* **PROBLEM DESCRIPTION**:
Within this listing, how many lines carry the string "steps"? State the number only.

■ ■ ■ ■

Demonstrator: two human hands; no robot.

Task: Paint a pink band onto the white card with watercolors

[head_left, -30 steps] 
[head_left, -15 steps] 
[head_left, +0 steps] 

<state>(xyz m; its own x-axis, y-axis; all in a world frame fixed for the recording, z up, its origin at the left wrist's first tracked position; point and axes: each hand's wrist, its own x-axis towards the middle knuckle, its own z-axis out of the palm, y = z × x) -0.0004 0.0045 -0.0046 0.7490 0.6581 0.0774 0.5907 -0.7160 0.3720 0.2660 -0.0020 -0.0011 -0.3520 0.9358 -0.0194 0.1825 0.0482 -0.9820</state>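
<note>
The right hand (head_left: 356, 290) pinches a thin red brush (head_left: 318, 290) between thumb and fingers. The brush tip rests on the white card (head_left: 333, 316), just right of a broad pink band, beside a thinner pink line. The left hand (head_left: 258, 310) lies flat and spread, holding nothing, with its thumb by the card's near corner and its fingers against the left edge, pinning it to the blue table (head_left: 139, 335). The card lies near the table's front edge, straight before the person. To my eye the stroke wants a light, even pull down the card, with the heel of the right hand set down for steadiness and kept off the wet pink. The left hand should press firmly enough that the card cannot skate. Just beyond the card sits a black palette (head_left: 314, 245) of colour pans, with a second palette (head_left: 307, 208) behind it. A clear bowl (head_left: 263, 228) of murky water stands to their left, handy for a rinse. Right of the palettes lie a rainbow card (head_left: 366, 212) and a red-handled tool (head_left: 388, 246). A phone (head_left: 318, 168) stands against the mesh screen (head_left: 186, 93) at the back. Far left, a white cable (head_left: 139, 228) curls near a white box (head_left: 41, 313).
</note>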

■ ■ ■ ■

* **YOUR RESPONSE**:
3